From first line to last, print the records exactly, but leave out the pictures.

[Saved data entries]
▬▬▬▬▬▬▬▬▬▬

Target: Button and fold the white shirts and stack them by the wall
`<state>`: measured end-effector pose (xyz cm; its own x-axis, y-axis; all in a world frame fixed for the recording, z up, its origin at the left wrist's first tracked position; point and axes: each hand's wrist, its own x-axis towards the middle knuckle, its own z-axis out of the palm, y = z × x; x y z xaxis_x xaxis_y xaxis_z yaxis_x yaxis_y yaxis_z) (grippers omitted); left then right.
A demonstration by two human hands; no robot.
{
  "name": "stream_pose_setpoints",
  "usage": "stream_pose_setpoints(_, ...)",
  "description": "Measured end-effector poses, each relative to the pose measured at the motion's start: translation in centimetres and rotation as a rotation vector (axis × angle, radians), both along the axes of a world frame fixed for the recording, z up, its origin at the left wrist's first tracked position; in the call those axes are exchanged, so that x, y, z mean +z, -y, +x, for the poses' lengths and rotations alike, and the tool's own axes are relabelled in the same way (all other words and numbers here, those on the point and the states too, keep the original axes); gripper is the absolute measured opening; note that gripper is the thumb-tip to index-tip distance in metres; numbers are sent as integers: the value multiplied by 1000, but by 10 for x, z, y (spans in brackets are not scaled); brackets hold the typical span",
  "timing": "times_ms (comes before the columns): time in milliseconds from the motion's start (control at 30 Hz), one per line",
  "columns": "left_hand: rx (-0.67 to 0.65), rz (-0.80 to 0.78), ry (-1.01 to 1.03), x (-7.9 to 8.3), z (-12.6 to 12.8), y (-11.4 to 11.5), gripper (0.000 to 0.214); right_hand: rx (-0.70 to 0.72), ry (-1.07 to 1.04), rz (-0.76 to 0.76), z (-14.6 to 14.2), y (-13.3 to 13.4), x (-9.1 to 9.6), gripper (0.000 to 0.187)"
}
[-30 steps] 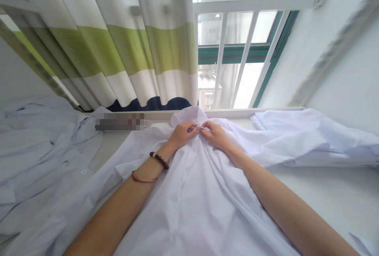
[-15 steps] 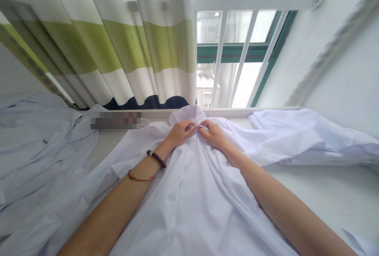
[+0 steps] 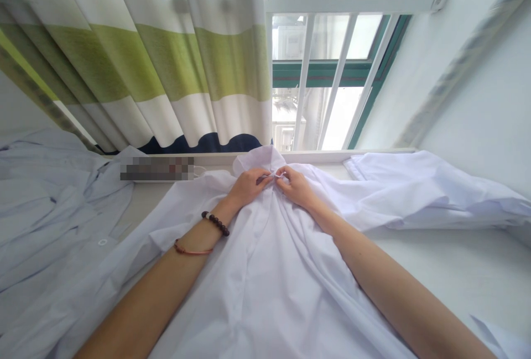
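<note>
A white long garment with a collar, like a lab coat (image 3: 265, 270), lies spread in front of me with its collar toward the window. Just below the collar, my left hand (image 3: 249, 186) pinches the front edge of the cloth. My right hand (image 3: 293, 186) pinches the coat right beside it, and the fingertips of both hands nearly meet. Folds run down from that point. Any button between the fingers is too small to make out. One sleeve stretches out to each side.
Crumpled white clothes (image 3: 33, 198) are heaped at the left. A folded white garment (image 3: 415, 182) lies at the right. Near the back ledge is a blurred-out dark box-like item (image 3: 157, 168). Beyond stand a striped curtain (image 3: 166, 60) and a white railing (image 3: 352, 4) before a window.
The view has shifted slightly, so everything sits a little further left. My hands stay at the collar, with the right fingers slightly repositioned on the cloth.
</note>
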<state>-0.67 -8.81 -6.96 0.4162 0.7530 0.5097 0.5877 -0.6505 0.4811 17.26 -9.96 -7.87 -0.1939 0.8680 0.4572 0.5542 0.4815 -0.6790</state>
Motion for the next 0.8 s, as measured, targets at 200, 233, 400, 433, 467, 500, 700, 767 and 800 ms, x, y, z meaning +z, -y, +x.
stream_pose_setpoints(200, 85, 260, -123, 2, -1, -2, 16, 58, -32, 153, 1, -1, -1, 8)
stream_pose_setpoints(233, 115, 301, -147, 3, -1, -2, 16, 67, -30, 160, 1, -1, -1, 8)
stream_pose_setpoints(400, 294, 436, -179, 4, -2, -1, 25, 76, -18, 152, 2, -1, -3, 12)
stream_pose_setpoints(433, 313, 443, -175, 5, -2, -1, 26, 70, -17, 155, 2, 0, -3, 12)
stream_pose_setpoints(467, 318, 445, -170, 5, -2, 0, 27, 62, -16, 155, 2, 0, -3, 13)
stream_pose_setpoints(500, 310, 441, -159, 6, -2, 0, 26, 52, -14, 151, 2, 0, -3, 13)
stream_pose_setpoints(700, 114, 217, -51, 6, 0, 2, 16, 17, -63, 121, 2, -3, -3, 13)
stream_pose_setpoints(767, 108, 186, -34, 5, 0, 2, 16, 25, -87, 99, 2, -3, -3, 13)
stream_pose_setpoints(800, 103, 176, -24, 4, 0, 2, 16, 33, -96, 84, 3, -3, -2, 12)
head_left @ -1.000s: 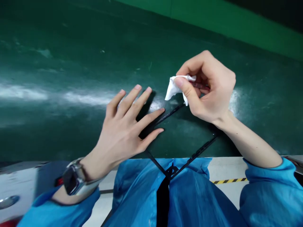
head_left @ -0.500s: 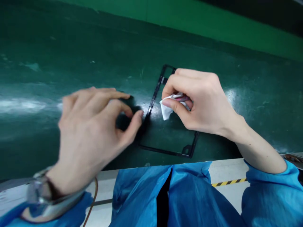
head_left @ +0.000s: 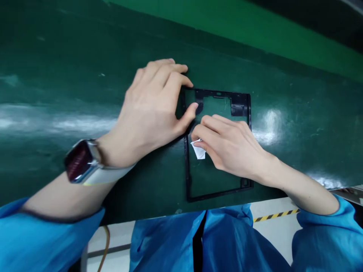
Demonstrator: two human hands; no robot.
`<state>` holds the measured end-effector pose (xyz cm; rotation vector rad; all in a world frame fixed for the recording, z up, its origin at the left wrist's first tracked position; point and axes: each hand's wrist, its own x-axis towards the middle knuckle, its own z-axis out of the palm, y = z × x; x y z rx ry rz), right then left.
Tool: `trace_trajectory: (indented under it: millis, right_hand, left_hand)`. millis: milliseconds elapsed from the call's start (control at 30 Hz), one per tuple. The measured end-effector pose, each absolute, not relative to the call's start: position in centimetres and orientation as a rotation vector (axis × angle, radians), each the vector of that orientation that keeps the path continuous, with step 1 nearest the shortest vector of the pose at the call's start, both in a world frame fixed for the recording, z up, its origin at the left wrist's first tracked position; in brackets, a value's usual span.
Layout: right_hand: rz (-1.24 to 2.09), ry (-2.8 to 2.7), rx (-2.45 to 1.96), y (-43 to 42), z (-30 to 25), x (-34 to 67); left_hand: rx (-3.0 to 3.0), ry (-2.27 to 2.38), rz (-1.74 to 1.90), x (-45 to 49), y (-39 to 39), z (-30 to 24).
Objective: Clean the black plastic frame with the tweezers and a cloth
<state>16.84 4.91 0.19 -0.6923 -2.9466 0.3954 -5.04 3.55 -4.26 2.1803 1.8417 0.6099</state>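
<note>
The thin black rectangular plastic frame lay flat on the dark green desk, long axis 12 to 6 o'clock. The left hand pinched its 11 o'clock corner; the right hand, clamped on a small white wipe, met its 9 o'clock rail.
</note>
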Motion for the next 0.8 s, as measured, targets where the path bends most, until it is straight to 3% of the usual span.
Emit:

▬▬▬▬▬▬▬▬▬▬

→ **Answer to the exercise**
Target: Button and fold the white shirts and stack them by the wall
`<state>`: measured end-effector pose (xyz cm; its own x-axis, y-axis; all in a world frame fixed for the recording, z up, its origin at the left wrist's first tracked position; point and axes: each hand's wrist, its own x-axis towards the middle knuckle, its own z-axis out of the palm, y = z × x; x y z xaxis_x xaxis_y xaxis_z yaxis_x yaxis_y yaxis_z) (grippers omitted); left then right.
A demonstration by two human hands; no robot.
{
  "name": "stream_pose_setpoints",
  "usage": "stream_pose_setpoints(_, ...)",
  "description": "Measured end-effector poses, each relative to the pose measured at the motion's start: translation in centimetres and rotation as a rotation vector (axis × angle, radians), both along the axes of a world frame fixed for the recording, z up, its origin at the left wrist's first tracked position; in the call those axes are exchanged, so that x, y, z mean +z, -y, +x, for the poses' lengths and rotations alike, and the tool's own axes are relabelled in the same way (all other words and numbers here, those on the point and the states too, keep the original axes); gripper is the absolute measured opening; note that gripper is the thumb-tip to index-tip distance in metres; numbers are sent as integers: the value multiplied by 1000, but by 10 for x, z, y (spans in brackets are not scaled); brackets hold the typical span",
  "timing": "times_ms (comes before the columns): time in milliseconds from the motion's start (control at 30 Hz), one per line",
  "columns": "left_hand: rx (-0.67 to 0.65), rz (-0.80 to 0.78), ry (-1.01 to 1.03), x (-7.9 to 8.3), z (-12.6 to 12.8), y (-11.4 to 11.5), gripper (0.000 to 0.214); right_hand: rx (-0.70 to 0.72), ry (-1.07 to 1.04), rz (-0.76 to 0.76), z (-14.6 to 14.2), y (-13.3 to 13.4), x (-9.1 to 9.6), gripper (0.000 to 0.187)"
}
[-30 steps] 
[-15 steps] 
[+0 steps] 
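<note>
A white long garment with a collar, like a lab coat (image 3: 265, 270), lies spread in front of me with its collar toward the window. Just below the collar, my left hand (image 3: 249, 186) pinches the front edge of the cloth. My right hand (image 3: 293, 186) pinches the coat right beside it, and the fingertips of both hands nearly meet. Folds run down from that point. Any button between the fingers is too small to make out. One sleeve stretches out to each side.
Crumpled white clothes (image 3: 33, 198) are heaped at the left. A folded white garment (image 3: 415, 182) lies at the right. Near the back ledge is a blurred-out dark box-like item (image 3: 157, 168). Beyond stand a striped curtain (image 3: 166, 60) and a white railing (image 3: 352, 4) before a window.
The view has shifted slightly, so everything sits a little further left. My hands stay at the collar, with the right fingers slightly repositioned on the cloth.
</note>
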<state>-0.67 -8.81 -6.96 0.4162 0.7530 0.5097 0.5877 -0.6505 0.4811 17.26 -9.96 -7.87 -0.1939 0.8680 0.4572 0.5542 0.4815 -0.6790</state>
Motion for the next 0.8 s, as measured, targets at 200, 233, 400, 433, 467, 500, 700, 767 and 800 ms, x, y, z meaning +z, -y, +x.
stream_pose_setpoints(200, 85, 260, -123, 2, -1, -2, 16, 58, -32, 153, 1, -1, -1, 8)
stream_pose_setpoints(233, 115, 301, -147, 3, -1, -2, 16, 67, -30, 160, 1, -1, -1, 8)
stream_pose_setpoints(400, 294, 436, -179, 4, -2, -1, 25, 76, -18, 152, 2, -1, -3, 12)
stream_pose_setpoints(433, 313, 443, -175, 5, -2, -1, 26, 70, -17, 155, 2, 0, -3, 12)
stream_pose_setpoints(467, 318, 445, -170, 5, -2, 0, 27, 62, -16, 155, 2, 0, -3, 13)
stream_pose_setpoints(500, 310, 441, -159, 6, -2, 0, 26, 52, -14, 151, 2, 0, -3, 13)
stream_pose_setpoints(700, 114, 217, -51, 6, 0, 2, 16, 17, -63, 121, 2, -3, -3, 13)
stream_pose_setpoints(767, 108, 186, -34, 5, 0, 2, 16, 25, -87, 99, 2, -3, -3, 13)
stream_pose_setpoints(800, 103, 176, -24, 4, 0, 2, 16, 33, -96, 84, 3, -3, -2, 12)
head_left @ -1.000s: 
head_left @ -0.500s: 
head_left @ +0.000s: 
Demonstrator: two human hands; no robot.
`<state>` holds the measured end-effector pose (xyz cm; rotation vector rad; all in a world frame fixed for the recording, z up, its origin at the left wrist's first tracked position; point and axes: each hand's wrist, its own x-axis towards the middle knuckle, its own z-axis out of the palm, y = z × x; x y z rx ry rz), right then left.
Tool: `trace_trajectory: (indented under it: millis, right_hand, left_hand)`. millis: milliseconds elapsed from the call's start (control at 30 Hz), one per tuple. The measured end-effector pose, each absolute, not relative to the call's start: position in centimetres and orientation as a rotation vector (axis × angle, radians), each the vector of that orientation that keeps the path continuous, with step 1 nearest the shortest vector of the pose at the call's start, both in a world frame fixed for the recording, z up, its origin at the left wrist's first tracked position; in brackets, a value's usual span.
Layout: right_hand: rz (-1.24 to 2.09), ry (-2.8 to 2.7), rx (-2.45 to 1.96), y (-43 to 42), z (-30 to 25), x (-34 to 67); left_hand: rx (-3.0 to 3.0), ry (-2.27 to 2.38), rz (-1.74 to 1.90), x (-45 to 49), y (-39 to 39), z (-30 to 24).
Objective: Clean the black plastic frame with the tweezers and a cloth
<state>16.84 4.91 0.19 -0.6923 -2.9466 0.3954 -5.04 3.55 -4.26 2.1803 1.8417 0.6099</state>
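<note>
The thin black rectangular plastic frame lay flat on the dark green desk, long axis 12 to 6 o'clock. The left hand pinched its 11 o'clock corner; the right hand, clamped on a small white wipe, met its 9 o'clock rail.
</note>
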Motion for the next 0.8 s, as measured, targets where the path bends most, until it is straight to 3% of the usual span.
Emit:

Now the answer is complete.